Dr. K, the insurance company’s required medical examination (RME) doctor, gave the injured worker an impairment rating of 11% based on injury to a thumb, osteoarthrosis, and joint pain. In his report, Dr. K set out his findings upon clinical examination of the hands and stated the diagnosis as RSD of the right hand with some involvement of the left hand. Dr. L differed, emphasized the comp lawyer, saying that “in all probability this [swelling and fluctuance] may be related to his initial Workmen’s Compensation injury.”

The insurance company introduced a report from their Dr. J to dispute the comp lawyer’s evidence of the necessity of the injured worker’s treatments. Dr. J discussed at some length the injured worker’s drug addiction and imprisonment, but had to concede to the comp lawyer that it was “improbable… but not impossible” that the injured worker could still have pain from a healed thumb laceration after a long period of time. The same exchange between the comp lawyer and Dr. J showed it was certainly possible that the accident or even later treatment could have resulted in cellulitis or an abscess on the back of the right hand. Dr. J’s report (again, noted the comp lawyer, based on a paper review of the medical records and not the patient) said it was “improbable” that the injured worker’s thumb laceration with the infection could result in swelling in the hand. The comp lawyer proved this ongoing pain could have been due to both the sensitive anatomy of the hand and to the long time since the accident.
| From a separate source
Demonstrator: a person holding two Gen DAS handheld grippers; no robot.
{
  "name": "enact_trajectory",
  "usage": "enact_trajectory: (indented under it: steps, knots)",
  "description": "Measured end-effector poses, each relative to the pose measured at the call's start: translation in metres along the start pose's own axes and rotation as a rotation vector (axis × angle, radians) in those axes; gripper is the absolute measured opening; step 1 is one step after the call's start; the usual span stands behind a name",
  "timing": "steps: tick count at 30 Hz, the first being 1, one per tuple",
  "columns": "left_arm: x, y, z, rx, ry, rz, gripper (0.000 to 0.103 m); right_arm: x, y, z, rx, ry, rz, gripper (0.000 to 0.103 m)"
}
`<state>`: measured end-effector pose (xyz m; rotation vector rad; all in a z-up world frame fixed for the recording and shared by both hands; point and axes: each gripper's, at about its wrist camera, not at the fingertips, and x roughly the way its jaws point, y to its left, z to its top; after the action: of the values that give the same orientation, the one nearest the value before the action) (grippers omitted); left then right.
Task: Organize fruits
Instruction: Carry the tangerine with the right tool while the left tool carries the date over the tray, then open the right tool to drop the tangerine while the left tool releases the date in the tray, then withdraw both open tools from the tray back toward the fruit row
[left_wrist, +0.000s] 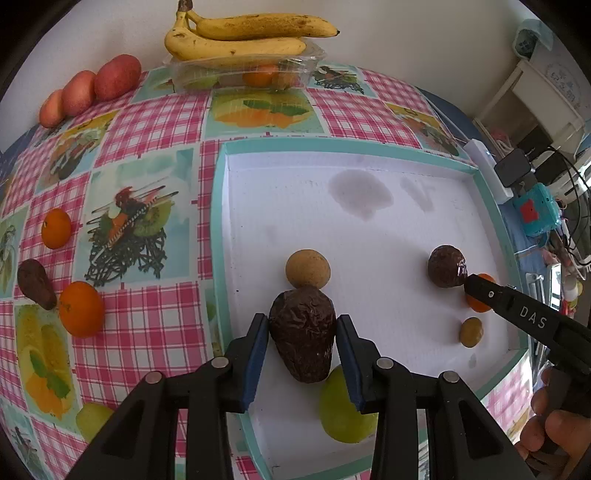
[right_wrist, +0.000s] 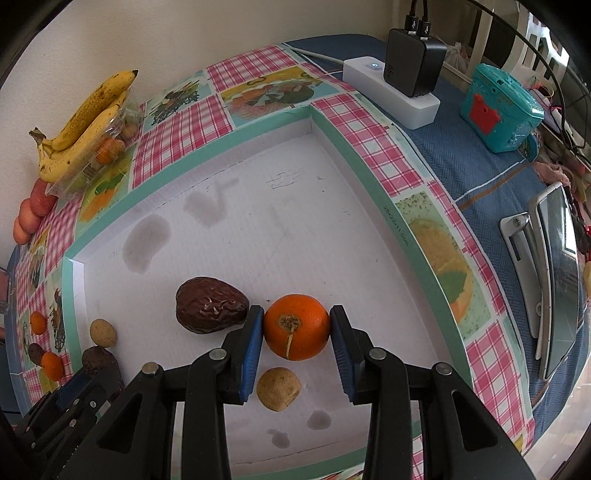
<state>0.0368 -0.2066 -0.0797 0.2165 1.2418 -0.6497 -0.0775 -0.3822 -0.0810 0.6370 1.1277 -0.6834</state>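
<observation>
My left gripper (left_wrist: 302, 332) is shut on a wrinkled dark avocado (left_wrist: 303, 336) over the white tray (left_wrist: 369, 229). A tan round fruit (left_wrist: 307, 268) lies just beyond it and a green fruit (left_wrist: 345, 410) lies below it. My right gripper (right_wrist: 296, 326) is shut on an orange (right_wrist: 296, 326) inside the tray (right_wrist: 258, 221). A second dark avocado (right_wrist: 210, 305) lies touching its left finger. A tan fruit (right_wrist: 279, 388) lies under the gripper. The right gripper's finger also shows in the left wrist view (left_wrist: 517, 306), next to that avocado (left_wrist: 447, 266).
On the checked tablecloth left of the tray lie two oranges (left_wrist: 81, 308), a dark avocado (left_wrist: 36, 284) and a green fruit (left_wrist: 92, 419). Bananas (left_wrist: 240, 35) rest on a clear plastic box at the back, with red fruits (left_wrist: 114, 77) beside it. A power strip (right_wrist: 391, 88), a teal toy (right_wrist: 498, 107) and a tablet (right_wrist: 554, 273) are on the right.
</observation>
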Motion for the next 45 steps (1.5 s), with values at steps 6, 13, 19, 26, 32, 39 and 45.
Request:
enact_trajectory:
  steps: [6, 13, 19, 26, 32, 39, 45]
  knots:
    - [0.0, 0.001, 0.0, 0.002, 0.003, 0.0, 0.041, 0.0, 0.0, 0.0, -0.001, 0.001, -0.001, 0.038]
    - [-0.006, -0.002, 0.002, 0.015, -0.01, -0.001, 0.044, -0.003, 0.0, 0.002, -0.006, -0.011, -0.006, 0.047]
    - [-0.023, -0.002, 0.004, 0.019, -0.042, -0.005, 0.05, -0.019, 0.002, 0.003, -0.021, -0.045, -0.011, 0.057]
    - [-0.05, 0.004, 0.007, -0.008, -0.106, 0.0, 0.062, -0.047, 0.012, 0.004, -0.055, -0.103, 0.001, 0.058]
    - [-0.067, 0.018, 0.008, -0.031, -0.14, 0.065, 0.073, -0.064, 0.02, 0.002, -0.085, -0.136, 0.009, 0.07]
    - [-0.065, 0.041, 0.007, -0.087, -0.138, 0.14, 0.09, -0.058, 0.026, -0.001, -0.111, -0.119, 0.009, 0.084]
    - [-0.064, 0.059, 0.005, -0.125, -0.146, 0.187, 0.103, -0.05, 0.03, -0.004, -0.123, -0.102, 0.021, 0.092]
Insurance Company Had No “Sole Cause” Proof To Disprove Comp Lawyer Case

The comp lawyer agreed that the injured worker had the burden to prove his compensable injury included injury to his right hand in addition to his thumb. The comp lawyer satisfied the Appeals Panel that expert medical evidence, especially from Dr. L’s reports, together with the report of Dr. K, did support a finding for the worker. The insurance company’s evidence vaguely alluded “to other possible causes, including drug addiction and an intervening auto accident.” But the comp lawyer stressed that the insurance company didn’t attempt to prove that any other events were the sole cause of the injured hand injury. The comp lawyer had successfully defended the restaurant employee’s full rights to benefits and treatment.

The restaurant employee’s safety group has a policy of recommending “immediate” consultation with a comp lawyer after any serious injury. The group noted that many injuries are made worse, by “understandable reluctance to seek treatment.” This case, the group also note, was a “classic instance where what seemed not to be a ‘serious’ cut was eventually tremendously dangerous.” By quickly seeking qualified medical assistance, more could be done to prevent such outcomes. Following that medical care, needed attention also includes a consultation with a comp lawyer.